Still working on Ford's plantation as a contractor, on one occasion Tibeats flew in to an unreasonable rage and proceeded to attempt to flog Solomon, however, Solomon instead whipped his master until the threats turned to pleas for mercy. This was a crime punishable by death; however,
the overseer intervened and sent Tibeats on his way, scolding him for his poor treatment of Solomon.

Though Tibeats came back to hang his wayward slave, he was reminded by the overseer that Ford still held a financial interest in Solomon and that to kill him would be murder. However, it was not the last time that Tibeats attacked Solomon Northup by way of bludgeoning, hatchet or axe, and Tibeats was forced by Ford to sell Solomon on.

Edwin Epps
Unfortunately, Edwin Epps, a frequently inebriated man known for whipping his slaves in the face, was little better.

Eventually in June 1852, a carpenter came to the plantation to build a house; one of the hands by the name of Bass, was a known slave sympathiser. Solomon Northup took Bass in to his confidence, and on 15 August 1852, the kind man tried his utmost to assist by sending out numerous letters to Solomon's old friends.

As it transpired, one letter reached its intended destination; a store that Solomon Northup used to frequent. It was immediately forwarded to Anne, who had sincec moved to Glen Falls; Anne in turn took the letter to Henry Northup. He found an act passed in 1840 for recovering free citizens from slavery allowing the governor to appoint someone to collect appropriate evidence required for legal proceedings.

On 23 November 1852, the governor appointed Henry Northup as agent with full power to bring Solomon Northup home. Due to working obligations, Henry Northup could not travel to Louisiana until 14 December, whereupon he sailed to Marksville; the place postmarked on the letter received from Bass, and tracked him down with Judge Waddill from Louisiana.

The slaves were working in the field at an early hour when the Sheriff and Henry Northup rode up to them, asking for Platt; the slave name Solomon Northup had been assigned by Burch and Freeman.

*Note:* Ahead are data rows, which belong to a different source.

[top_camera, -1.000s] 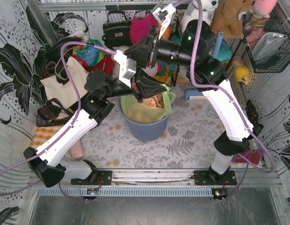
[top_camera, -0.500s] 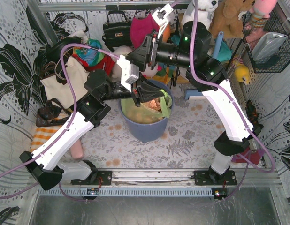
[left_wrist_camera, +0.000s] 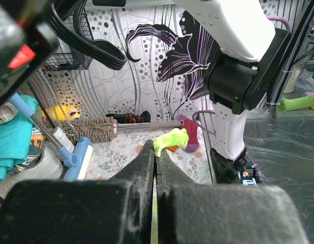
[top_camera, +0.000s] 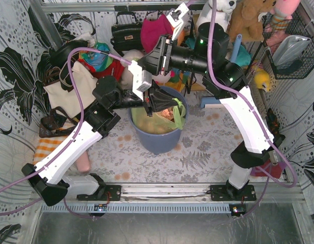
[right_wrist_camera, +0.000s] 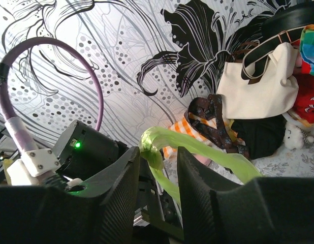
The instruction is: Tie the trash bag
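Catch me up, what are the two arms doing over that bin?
Both arms are above the blue-grey bin, working the top of the lime-green trash bag that sits in it. The left gripper is shut on a bunched bit of the bag's plastic, and a green tip pokes out past its fingers. The right gripper has its jaws apart, with a twisted green strip of the bag running between them. No finished knot is visible, so the tie looks only partway done.
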### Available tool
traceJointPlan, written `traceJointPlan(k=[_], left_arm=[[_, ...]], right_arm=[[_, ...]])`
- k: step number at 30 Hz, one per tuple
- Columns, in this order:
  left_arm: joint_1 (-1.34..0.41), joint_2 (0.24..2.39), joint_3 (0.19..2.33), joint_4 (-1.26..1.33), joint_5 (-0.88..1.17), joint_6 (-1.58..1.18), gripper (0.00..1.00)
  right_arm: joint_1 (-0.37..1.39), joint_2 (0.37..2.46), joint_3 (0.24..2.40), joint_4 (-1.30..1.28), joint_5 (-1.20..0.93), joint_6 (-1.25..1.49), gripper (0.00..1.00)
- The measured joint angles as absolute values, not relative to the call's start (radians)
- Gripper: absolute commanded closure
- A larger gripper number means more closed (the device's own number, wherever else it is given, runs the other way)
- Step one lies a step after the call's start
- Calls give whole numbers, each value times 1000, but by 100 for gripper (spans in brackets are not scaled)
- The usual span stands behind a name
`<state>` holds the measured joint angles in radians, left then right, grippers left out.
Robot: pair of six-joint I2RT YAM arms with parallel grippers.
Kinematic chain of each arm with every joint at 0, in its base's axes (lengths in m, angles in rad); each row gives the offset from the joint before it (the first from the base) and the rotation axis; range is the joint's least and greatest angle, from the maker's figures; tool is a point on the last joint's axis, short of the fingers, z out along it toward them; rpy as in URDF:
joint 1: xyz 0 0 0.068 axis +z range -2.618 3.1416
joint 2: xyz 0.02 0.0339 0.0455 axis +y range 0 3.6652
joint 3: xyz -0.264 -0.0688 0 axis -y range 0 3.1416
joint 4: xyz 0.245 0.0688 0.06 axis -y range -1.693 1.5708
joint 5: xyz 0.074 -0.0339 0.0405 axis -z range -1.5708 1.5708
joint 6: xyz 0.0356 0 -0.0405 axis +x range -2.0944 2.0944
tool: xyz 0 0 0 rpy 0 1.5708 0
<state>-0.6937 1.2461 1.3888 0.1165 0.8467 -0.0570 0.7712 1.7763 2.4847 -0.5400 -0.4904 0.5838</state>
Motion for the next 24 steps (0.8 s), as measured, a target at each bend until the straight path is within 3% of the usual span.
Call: traceJointPlan(k=[4,12,18,24], left_arm=[[-694,1246,1389,117,847,-57,93],[-694,1246,1389,115,847,-57,93],[-694,1247,1389,110,849,-55,93],[-694,1248,1390,107,849,-55,93]], right_arm=[[771,1793,2497,-539,-481,585,74],[771,1819,2504,-538,-466,588,78],[771,1821,2524,-531,-447,587,76],[771,1821,2525,-531,-423,587,68]])
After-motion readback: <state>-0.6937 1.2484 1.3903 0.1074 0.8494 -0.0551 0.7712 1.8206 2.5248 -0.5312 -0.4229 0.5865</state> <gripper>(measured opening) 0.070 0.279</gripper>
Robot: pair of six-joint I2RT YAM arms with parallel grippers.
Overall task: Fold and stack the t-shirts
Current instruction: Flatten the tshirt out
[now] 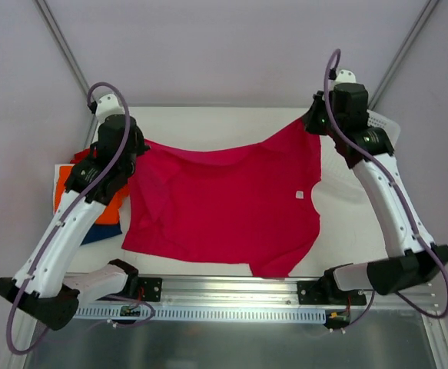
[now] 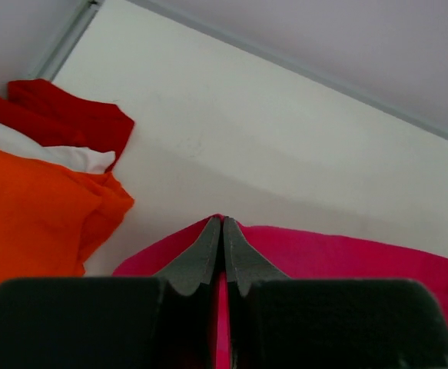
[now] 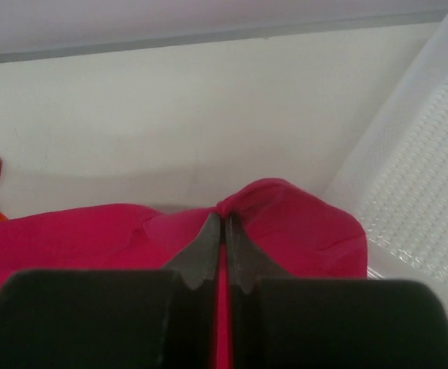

Solomon Northup recognised Henry Northup and answered the Sheriff's questions before they addressed Epps and took Solomon Northup home.

On January 04, Epps signed paperwork to acknowledge Solomon Northup had right to freedom and a police report was made on 17 January 1853 in Washington for James Burch's involvement in the kidnap and trade of a free man.

The Trial:
At the trial, Solomon Northup was not allowed to give evidence against Burch; as an African American, he was not considered a citizen of America and could not accuse a white person. Burch and his associates had fabricated a story stating they had been the victim of a crime; that the two men claiming to have a slave for a sale defrauded him out of $650, and that Solomon Northup was involved with the fraud. A newspaper article was published to this effect, and Burch was acquitted.

It is not known what happened to Solomon Northup after his book was published, but he did advise in his memoirs that he reunited with his wife and children.